From the entries, copy every line that carries the string "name".

Segment Start: SUPPLIED RECORDS

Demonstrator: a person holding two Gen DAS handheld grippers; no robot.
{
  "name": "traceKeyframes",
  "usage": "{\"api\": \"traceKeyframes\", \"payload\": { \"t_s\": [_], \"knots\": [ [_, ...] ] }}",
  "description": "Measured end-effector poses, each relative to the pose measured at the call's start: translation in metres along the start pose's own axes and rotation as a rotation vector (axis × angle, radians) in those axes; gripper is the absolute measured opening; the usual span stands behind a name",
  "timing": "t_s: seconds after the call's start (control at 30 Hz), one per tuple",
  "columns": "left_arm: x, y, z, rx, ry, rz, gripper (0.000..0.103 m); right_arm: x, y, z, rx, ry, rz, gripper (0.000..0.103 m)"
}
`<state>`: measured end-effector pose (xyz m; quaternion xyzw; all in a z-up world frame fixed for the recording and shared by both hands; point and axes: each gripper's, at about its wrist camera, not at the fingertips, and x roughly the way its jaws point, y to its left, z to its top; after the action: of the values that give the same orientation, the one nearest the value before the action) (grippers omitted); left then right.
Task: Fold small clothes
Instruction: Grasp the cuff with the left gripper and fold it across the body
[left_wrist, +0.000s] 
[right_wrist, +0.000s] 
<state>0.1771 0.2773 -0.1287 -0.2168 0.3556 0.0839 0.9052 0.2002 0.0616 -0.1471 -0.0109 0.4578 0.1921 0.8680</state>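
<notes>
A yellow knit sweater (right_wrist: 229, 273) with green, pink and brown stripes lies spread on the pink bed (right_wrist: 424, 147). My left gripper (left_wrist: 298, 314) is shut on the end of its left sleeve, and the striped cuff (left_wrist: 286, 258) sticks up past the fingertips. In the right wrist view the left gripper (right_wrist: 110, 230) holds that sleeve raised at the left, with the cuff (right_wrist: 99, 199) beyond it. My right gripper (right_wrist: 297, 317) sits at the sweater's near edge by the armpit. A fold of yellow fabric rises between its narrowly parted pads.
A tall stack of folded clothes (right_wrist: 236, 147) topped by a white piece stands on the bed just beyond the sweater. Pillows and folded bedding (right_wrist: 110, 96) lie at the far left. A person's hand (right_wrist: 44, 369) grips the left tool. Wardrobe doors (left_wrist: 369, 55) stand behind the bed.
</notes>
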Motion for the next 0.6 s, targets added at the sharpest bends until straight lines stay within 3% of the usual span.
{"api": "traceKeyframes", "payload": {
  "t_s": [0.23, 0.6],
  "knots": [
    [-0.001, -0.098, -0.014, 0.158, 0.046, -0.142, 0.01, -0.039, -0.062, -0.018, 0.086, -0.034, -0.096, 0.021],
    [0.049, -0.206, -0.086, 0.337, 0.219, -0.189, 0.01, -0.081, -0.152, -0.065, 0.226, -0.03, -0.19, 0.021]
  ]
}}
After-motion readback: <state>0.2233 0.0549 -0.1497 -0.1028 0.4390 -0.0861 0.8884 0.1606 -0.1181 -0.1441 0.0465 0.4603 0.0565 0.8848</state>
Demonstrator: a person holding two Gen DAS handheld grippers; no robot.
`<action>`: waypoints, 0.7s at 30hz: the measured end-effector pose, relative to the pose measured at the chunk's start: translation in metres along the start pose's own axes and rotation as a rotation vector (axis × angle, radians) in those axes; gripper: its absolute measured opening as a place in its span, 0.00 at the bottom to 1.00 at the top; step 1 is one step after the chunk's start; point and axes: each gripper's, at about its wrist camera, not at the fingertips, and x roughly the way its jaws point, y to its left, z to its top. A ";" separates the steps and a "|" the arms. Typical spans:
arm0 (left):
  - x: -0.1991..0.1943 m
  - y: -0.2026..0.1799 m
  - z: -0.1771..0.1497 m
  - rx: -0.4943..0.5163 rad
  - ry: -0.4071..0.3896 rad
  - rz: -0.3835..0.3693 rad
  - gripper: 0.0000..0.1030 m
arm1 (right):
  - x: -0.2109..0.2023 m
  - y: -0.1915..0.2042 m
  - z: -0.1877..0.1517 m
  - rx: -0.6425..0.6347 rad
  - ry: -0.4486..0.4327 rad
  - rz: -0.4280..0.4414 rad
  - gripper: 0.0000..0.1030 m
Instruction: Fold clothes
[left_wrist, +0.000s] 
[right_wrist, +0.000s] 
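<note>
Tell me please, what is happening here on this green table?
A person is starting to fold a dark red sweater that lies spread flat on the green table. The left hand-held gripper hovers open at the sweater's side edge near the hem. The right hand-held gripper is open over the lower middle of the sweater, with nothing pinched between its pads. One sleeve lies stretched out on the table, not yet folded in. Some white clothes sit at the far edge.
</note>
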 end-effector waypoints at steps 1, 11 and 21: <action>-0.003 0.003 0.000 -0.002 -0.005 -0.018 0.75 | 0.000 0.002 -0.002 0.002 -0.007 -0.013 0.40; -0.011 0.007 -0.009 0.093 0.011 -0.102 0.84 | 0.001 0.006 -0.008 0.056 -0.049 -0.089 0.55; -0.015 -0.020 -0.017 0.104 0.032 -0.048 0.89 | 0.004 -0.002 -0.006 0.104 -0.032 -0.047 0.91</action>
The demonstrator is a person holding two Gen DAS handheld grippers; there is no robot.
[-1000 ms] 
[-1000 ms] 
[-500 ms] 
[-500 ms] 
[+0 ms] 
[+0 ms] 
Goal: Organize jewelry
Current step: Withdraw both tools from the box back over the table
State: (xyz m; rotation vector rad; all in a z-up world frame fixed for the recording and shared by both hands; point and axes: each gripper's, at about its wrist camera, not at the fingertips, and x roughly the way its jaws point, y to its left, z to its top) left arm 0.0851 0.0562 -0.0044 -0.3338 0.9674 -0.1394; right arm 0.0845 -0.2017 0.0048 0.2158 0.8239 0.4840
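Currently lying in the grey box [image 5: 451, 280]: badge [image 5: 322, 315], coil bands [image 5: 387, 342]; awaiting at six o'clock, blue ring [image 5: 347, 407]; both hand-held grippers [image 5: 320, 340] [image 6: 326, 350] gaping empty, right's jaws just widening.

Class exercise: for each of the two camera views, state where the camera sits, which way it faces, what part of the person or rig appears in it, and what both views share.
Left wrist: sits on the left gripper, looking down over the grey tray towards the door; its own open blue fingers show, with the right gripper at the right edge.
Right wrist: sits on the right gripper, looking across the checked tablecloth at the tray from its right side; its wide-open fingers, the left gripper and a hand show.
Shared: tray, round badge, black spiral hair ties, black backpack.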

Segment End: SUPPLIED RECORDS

[WRITTEN ANSWER]
  "name": "traceKeyframes",
  "description": "Measured end-effector poses, each relative to the pose measured at the call's start: translation in metres along the start pose's own axes and rotation as a rotation vector (axis × angle, radians) in those axes; gripper is the absolute measured opening; the usual span stands behind a name",

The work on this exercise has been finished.